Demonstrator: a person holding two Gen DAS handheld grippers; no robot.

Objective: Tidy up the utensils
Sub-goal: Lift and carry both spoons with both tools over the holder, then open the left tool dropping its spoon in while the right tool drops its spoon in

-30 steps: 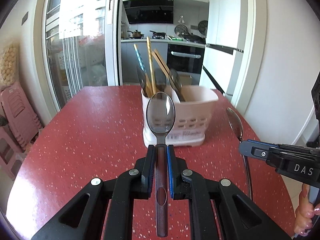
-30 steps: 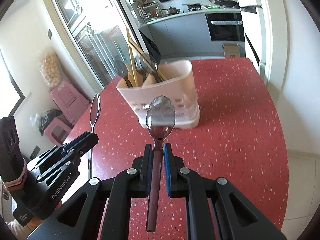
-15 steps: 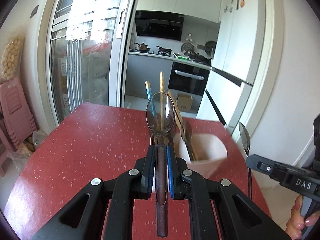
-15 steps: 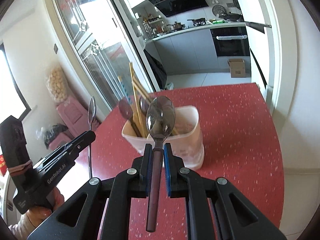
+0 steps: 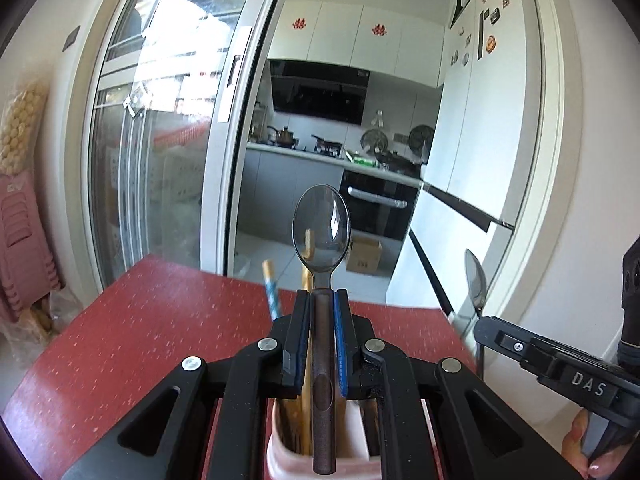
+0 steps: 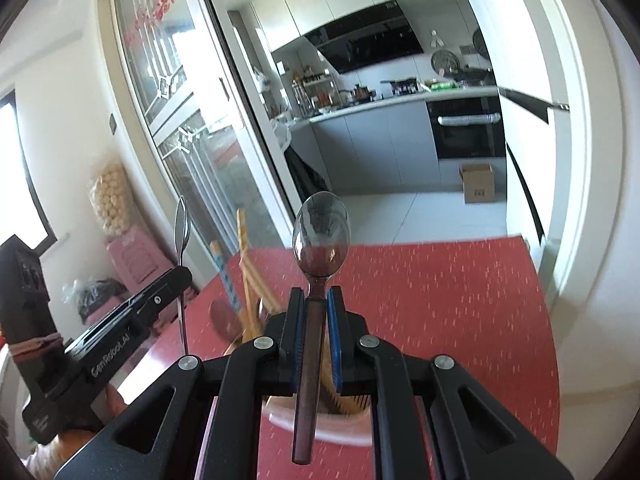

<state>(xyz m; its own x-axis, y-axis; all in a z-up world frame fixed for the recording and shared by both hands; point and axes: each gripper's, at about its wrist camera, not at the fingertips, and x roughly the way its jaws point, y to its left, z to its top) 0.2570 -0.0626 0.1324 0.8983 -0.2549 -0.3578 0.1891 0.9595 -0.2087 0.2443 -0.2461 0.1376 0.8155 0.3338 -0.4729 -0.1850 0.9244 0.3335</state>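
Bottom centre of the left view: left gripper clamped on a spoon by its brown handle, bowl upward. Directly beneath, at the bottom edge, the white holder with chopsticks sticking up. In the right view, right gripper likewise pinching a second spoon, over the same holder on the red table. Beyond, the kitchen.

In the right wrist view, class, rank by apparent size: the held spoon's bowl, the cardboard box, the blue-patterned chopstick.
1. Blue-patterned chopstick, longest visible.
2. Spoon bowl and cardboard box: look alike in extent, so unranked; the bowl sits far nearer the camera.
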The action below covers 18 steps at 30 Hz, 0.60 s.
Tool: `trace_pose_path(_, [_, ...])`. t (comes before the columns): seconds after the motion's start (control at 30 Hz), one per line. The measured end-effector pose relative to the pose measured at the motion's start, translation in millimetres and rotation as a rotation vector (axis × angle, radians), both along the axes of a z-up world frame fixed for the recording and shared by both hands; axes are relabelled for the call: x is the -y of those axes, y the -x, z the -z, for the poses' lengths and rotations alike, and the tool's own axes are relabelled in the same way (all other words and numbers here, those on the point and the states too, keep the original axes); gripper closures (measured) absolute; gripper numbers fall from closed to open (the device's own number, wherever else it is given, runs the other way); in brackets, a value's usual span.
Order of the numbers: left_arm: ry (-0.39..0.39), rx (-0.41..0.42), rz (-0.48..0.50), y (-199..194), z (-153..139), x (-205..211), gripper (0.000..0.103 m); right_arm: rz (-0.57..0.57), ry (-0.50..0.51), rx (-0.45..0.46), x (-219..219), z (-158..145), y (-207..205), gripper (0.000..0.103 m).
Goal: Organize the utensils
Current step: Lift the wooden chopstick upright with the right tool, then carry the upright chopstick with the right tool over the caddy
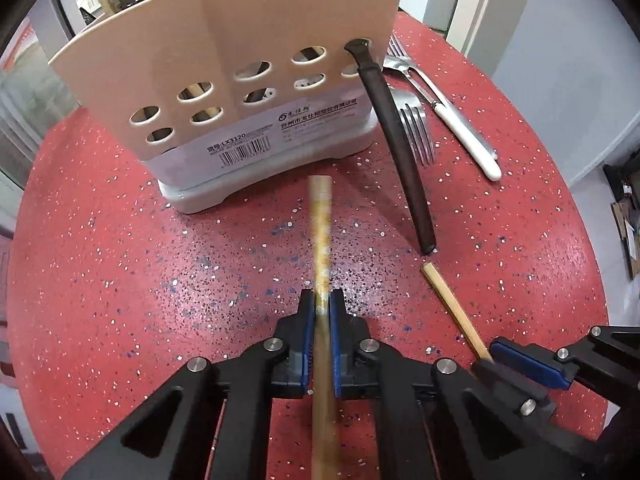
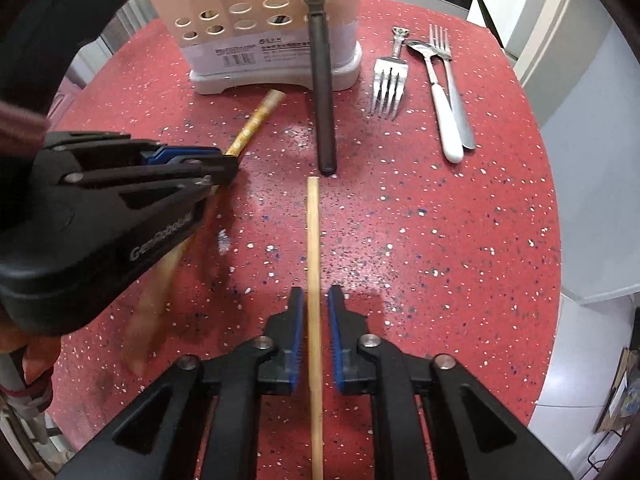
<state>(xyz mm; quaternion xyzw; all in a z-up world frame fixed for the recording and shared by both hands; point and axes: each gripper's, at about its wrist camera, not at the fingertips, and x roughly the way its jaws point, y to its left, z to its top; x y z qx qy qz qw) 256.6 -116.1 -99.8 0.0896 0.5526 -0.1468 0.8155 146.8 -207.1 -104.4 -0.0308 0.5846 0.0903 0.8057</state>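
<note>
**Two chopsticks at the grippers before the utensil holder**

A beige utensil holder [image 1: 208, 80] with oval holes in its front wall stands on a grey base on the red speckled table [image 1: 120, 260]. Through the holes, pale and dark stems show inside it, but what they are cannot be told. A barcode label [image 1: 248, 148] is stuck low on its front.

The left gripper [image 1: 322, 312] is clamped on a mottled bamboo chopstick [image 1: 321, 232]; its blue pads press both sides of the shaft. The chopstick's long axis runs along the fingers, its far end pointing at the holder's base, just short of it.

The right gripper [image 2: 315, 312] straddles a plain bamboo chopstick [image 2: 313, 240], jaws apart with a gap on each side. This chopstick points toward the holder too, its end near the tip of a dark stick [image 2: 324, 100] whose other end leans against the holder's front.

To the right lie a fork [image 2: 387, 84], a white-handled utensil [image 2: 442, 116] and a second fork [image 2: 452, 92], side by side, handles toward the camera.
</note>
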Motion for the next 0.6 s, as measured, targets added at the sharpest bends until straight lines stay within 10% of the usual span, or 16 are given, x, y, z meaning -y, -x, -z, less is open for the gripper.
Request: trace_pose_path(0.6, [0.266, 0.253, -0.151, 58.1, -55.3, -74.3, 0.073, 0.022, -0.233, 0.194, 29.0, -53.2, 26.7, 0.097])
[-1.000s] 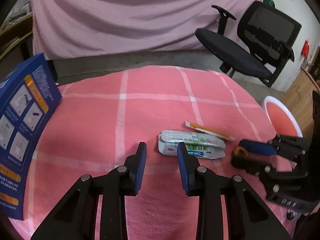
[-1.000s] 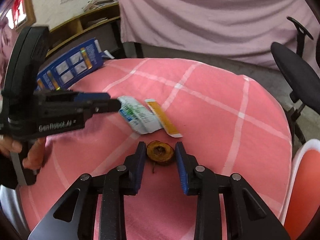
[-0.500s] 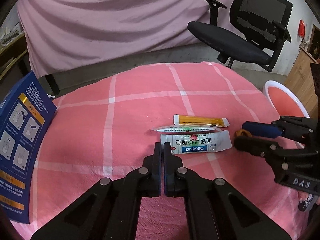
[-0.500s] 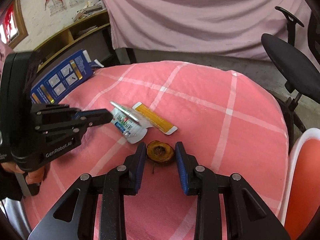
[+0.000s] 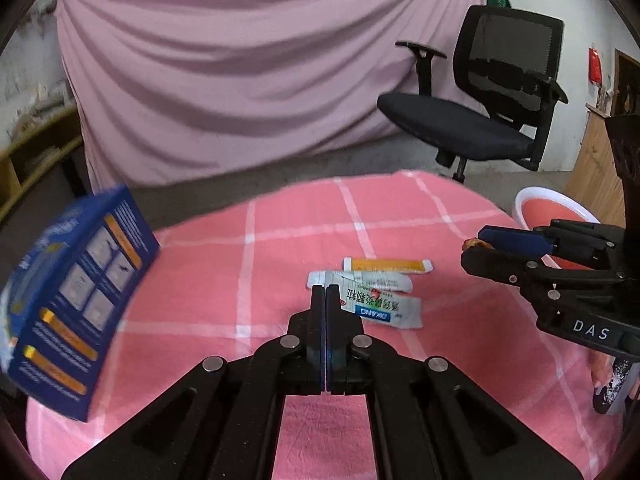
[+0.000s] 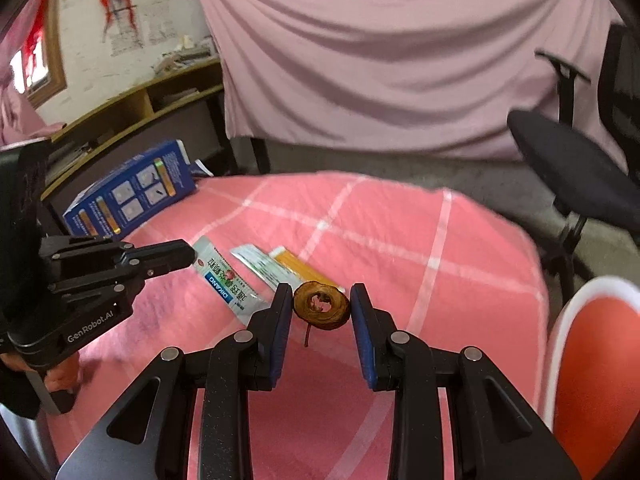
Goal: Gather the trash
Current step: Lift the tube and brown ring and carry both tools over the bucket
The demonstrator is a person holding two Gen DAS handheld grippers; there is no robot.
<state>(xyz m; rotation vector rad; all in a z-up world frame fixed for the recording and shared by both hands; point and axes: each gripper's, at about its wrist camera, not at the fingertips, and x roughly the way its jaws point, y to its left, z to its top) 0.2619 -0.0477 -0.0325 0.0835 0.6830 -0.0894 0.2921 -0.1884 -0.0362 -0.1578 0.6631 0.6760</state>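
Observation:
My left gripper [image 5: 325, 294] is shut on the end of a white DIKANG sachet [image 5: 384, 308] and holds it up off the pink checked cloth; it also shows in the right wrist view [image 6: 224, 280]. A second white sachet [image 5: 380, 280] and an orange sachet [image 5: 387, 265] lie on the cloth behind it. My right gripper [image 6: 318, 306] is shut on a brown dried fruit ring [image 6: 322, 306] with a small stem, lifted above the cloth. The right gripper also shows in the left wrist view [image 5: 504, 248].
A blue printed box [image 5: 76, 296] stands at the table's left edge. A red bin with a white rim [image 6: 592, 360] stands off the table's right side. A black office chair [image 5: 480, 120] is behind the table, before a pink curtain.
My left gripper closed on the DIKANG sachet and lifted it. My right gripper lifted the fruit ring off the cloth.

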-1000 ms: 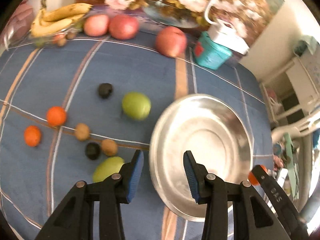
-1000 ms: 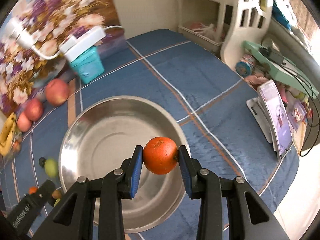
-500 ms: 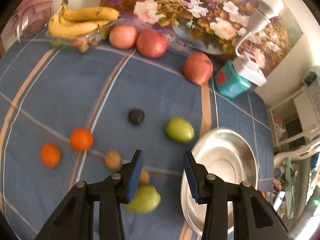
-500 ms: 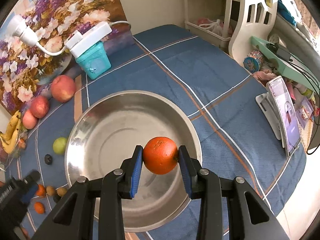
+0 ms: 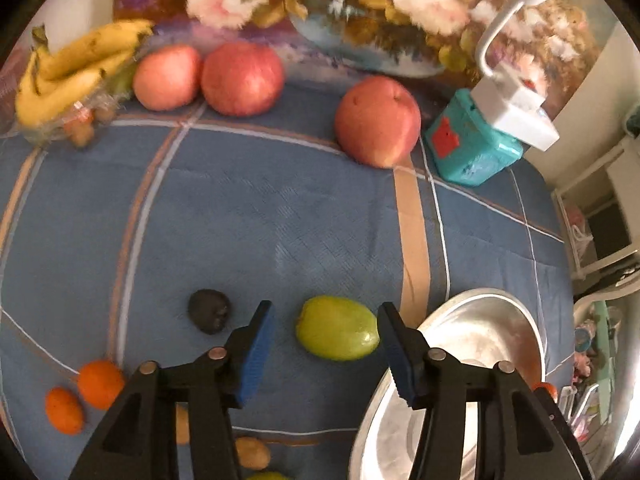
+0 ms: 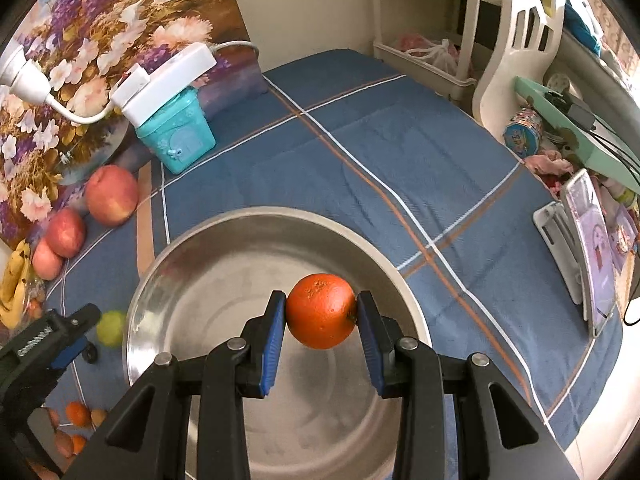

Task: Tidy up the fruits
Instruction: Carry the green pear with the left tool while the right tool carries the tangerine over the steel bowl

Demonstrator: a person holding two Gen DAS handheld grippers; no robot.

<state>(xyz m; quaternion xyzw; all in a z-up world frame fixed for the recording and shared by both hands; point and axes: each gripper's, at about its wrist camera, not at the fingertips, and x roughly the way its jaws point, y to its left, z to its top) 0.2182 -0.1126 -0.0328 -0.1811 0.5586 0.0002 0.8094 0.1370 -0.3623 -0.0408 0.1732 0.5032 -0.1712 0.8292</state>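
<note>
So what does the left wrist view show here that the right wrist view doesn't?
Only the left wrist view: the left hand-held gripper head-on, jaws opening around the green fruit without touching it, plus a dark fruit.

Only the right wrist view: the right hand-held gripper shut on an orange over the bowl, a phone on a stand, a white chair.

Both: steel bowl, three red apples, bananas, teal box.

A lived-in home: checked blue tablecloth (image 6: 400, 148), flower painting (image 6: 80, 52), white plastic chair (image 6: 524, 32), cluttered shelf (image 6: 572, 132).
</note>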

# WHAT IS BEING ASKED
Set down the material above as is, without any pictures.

# EXPECTED OUTPUT
Demonstrator: a person holding two Gen DAS handheld grippers; no robot.

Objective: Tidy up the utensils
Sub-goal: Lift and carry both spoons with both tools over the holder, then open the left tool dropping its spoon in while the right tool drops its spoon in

-30 steps: 
-30 steps: 
-15 steps: 
-15 steps: 
+0 steps: 
+0 steps: 

<state>(xyz m; its own x-axis, y-axis; all in a z-up world frame fixed for the recording and shared by both hands; point and axes: each gripper's, at about its wrist camera, not at the fingertips, and x roughly the way its jaws point, y to its left, z to its top) 0.2570 -0.0626 0.1324 0.8983 -0.2549 -0.3578 0.1891 0.9595 -0.2087 0.2443 -0.2461 0.1376 0.8155 0.3338 -0.4729 -0.1850 0.9244 0.3335</state>
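Bottom centre of the left view: left gripper clamped on a spoon by its brown handle, bowl upward. Directly beneath, at the bottom edge, the white holder with chopsticks sticking up. In the right view, right gripper likewise pinching a second spoon, over the same holder on the red table. Beyond, the kitchen.

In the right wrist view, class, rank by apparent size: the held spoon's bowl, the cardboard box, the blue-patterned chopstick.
1. Blue-patterned chopstick, longest visible.
2. Spoon bowl and cardboard box: look alike in extent, so unranked; the bowl sits far nearer the camera.
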The action below covers 18 steps at 30 Hz, 0.60 s.
Tool: `trace_pose_path(_, [_, ...])`. t (comes before the columns): seconds after the motion's start (control at 30 Hz), one per line. The measured end-effector pose relative to the pose measured at the motion's start, translation in millimetres and rotation as a rotation vector (axis × angle, radians), both along the axes of a z-up world frame fixed for the recording and shared by both hands; axes are relabelled for the call: x is the -y of those axes, y the -x, z the -z, for the poses' lengths and rotations alike, and the tool's own axes are relabelled in the same way (all other words and numbers here, those on the point and the states too, keep the original axes); gripper closures (measured) absolute; gripper numbers fall from closed to open (the device's own number, wherever else it is given, runs the other way); in brackets, a value's usual span.
Order of the numbers: left_arm: ry (-0.39..0.39), rx (-0.41..0.42), rz (-0.48..0.50), y (-199..194), z (-153..139), x (-205..211), gripper (0.000..0.103 m); right_arm: rz (-0.57..0.57), ry (-0.50..0.51), rx (-0.45..0.46), x (-219..219), z (-158..145), y (-207..205), gripper (0.000..0.103 m).
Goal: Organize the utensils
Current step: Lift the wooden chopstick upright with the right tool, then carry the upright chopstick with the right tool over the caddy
<state>(xyz mm; quaternion xyzw; all in a z-up world frame fixed for the recording and shared by both hands; point and axes: each gripper's, at about its wrist camera, not at the fingertips, and x roughly the way its jaws point, y to its left, z to its top; x y z qx qy qz qw) 256.6 -116.1 -99.8 0.0896 0.5526 -0.1468 0.8155 146.8 -207.1 -104.4 -0.0308 0.5846 0.0903 0.8057</state>
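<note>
**Two chopsticks at the grippers before the utensil holder**

A beige utensil holder [image 1: 208, 80] with oval holes in its front wall stands on a grey base on the red speckled table [image 1: 120, 260]. Through the holes, pale and dark stems show inside it, but what they are cannot be told. A barcode label [image 1: 248, 148] is stuck low on its front.

The left gripper [image 1: 322, 312] is clamped on a mottled bamboo chopstick [image 1: 321, 232]; its blue pads press both sides of the shaft. The chopstick's long axis runs along the fingers, its far end pointing at the holder's base, just short of it.

The right gripper [image 2: 315, 312] straddles a plain bamboo chopstick [image 2: 313, 240], jaws apart with a gap on each side. This chopstick points toward the holder too, its end near the tip of a dark stick [image 2: 324, 100] whose other end leans against the holder's front.

To the right lie a fork [image 2: 387, 84], a white-handled utensil [image 2: 442, 116] and a second fork [image 2: 452, 92], side by side, handles toward the camera.
</note>
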Motion for the next 0.6 s, as measured, targets added at the sharpest bends until straight lines stay within 10% of the usual span, or 16 are given, x, y, z meaning -y, -x, -z, less is open for the gripper.
Request: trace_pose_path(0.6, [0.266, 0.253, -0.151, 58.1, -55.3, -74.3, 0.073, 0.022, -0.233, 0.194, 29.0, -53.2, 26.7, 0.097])
[-1.000s] 
[-1.000s] 
[-0.500s] 
[-0.500s] 
[+0.000s] 
[+0.000s] 
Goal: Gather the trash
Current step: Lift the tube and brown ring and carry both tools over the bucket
The demonstrator is a person holding two Gen DAS handheld grippers; there is no robot.
<state>(xyz m; rotation vector rad; all in a z-up world frame fixed for the recording and shared by both hands; point and axes: each gripper's, at about its wrist camera, not at the fingertips, and x roughly the way its jaws point, y to its left, z to its top) 0.2619 -0.0477 -0.0325 0.0835 0.6830 -0.0894 0.2921 -0.1884 -0.0362 -0.1578 0.6631 0.6760</state>
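Observation:
My left gripper [image 5: 325, 294] is shut on the end of a white DIKANG sachet [image 5: 384, 308] and holds it up off the pink checked cloth; it also shows in the right wrist view [image 6: 224, 280]. A second white sachet [image 5: 380, 280] and an orange sachet [image 5: 387, 265] lie on the cloth behind it. My right gripper [image 6: 318, 306] is shut on a brown dried fruit ring [image 6: 322, 306] with a small stem, lifted above the cloth. The right gripper also shows in the left wrist view [image 5: 504, 248].
A blue printed box [image 5: 76, 296] stands at the table's left edge. A red bin with a white rim [image 6: 592, 360] stands off the table's right side. A black office chair [image 5: 480, 120] is behind the table, before a pink curtain.
My left gripper closed on the DIKANG sachet and lifted it. My right gripper lifted the fruit ring off the cloth.
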
-1000 ms: 
-1000 ms: 
-500 ms: 
-500 ms: 
+0 ms: 
+0 ms: 

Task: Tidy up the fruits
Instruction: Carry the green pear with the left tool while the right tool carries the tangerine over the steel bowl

Demonstrator: a person holding two Gen DAS handheld grippers; no robot.

<state>(xyz m; quaternion xyzw; all in a z-up world frame fixed for the recording and shared by both hands; point and axes: each gripper's, at about its wrist camera, not at the fingertips, and x roughly the way its jaws point, y to its left, z to its top) 0.2182 -0.1126 -0.0328 -0.1811 0.5586 0.0002 0.8094 0.1370 -0.3623 -0.0408 0.1732 0.5032 -0.1712 0.8292</state>
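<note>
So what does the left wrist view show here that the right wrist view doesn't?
Only the left wrist view: the left hand-held gripper head-on, jaws opening around the green fruit without touching it, plus a dark fruit.

Only the right wrist view: the right hand-held gripper shut on an orange over the bowl, a phone on a stand, a white chair.

Both: steel bowl, three red apples, bananas, teal box.

A lived-in home: checked blue tablecloth (image 6: 400, 148), flower painting (image 6: 80, 52), white plastic chair (image 6: 524, 32), cluttered shelf (image 6: 572, 132).
</note>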

The requested output is now complete.